▶ [AIM OF THE EXERCISE]
Please write out the listing below again in its exact form.

▶ [AVAILABLE DATA]

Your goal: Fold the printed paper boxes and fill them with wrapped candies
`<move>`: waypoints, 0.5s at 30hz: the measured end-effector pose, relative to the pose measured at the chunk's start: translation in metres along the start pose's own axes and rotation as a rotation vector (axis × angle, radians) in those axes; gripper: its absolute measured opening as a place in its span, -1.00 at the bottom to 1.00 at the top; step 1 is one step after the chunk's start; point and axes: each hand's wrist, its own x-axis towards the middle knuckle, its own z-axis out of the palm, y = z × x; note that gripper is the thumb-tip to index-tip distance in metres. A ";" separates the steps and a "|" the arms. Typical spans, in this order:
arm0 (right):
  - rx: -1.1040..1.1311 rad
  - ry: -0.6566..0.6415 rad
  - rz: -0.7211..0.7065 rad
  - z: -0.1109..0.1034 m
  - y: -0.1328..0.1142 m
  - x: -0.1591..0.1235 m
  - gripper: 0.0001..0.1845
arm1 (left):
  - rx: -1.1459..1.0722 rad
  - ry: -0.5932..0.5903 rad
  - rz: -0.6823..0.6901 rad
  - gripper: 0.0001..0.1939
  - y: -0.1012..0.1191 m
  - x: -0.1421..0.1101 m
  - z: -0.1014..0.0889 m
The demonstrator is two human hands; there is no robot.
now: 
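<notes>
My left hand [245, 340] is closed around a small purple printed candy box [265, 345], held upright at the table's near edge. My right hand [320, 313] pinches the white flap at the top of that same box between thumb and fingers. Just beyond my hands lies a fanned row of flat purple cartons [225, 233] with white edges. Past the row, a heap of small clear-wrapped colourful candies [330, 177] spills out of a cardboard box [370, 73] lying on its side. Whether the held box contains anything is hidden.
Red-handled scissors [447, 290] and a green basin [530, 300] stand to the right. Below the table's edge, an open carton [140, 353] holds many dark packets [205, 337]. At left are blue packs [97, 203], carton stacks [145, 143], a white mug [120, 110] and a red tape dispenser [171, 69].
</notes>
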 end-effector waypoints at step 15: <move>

▶ [ANSWER SECTION]
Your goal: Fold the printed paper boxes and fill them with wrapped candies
`<move>`: waypoints, 0.5s at 30hz: the measured end-effector pose, relative to the pose measured at the chunk's start: translation in metres along the start pose's own axes and rotation as a rotation vector (axis × angle, radians) in those axes; gripper: its absolute measured opening as a place in its span, -1.00 at the bottom to 1.00 at the top; step 1 is one step after the chunk's start; point and axes: each hand's wrist, its own x-axis towards the middle knuckle, its own z-axis out of the palm, y = z × x; note that gripper is the thumb-tip to index-tip distance in metres. A ";" separates the steps and a "|" the arms. Typical spans, in this order:
arm0 (right):
  - rx: -1.1040..1.1311 rad
  - ry: -0.6566..0.6415 rad
  - rz: -0.7211..0.7065 rad
  - z: -0.1109..0.1034 m
  - y: -0.1328..0.1142 m
  - x: -0.1591..0.1235 m
  - gripper: 0.0001..0.1845
arm1 (left):
  - rx: -1.1459..1.0722 rad
  - ry: -0.5932..0.5903 rad
  - rz: -0.6823..0.6901 rad
  - gripper: 0.0001..0.1939
  - y: -0.1012..0.1191 m
  - x: -0.1421..0.1101 m
  - z: -0.1014..0.0889 m
The demonstrator is two human hands; there is no robot.
now: 
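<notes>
My left hand [245, 340] is closed around a small purple printed candy box [265, 345], held upright at the table's near edge. My right hand [320, 313] pinches the white flap at the top of that same box between thumb and fingers. Just beyond my hands lies a fanned row of flat purple cartons [225, 233] with white edges. Past the row, a heap of small clear-wrapped colourful candies [330, 177] spills out of a cardboard box [370, 73] lying on its side. Whether the held box contains anything is hidden.
Red-handled scissors [447, 290] and a green basin [530, 300] stand to the right. Below the table's edge, an open carton [140, 353] holds many dark packets [205, 337]. At left are blue packs [97, 203], carton stacks [145, 143], a white mug [120, 110] and a red tape dispenser [171, 69].
</notes>
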 end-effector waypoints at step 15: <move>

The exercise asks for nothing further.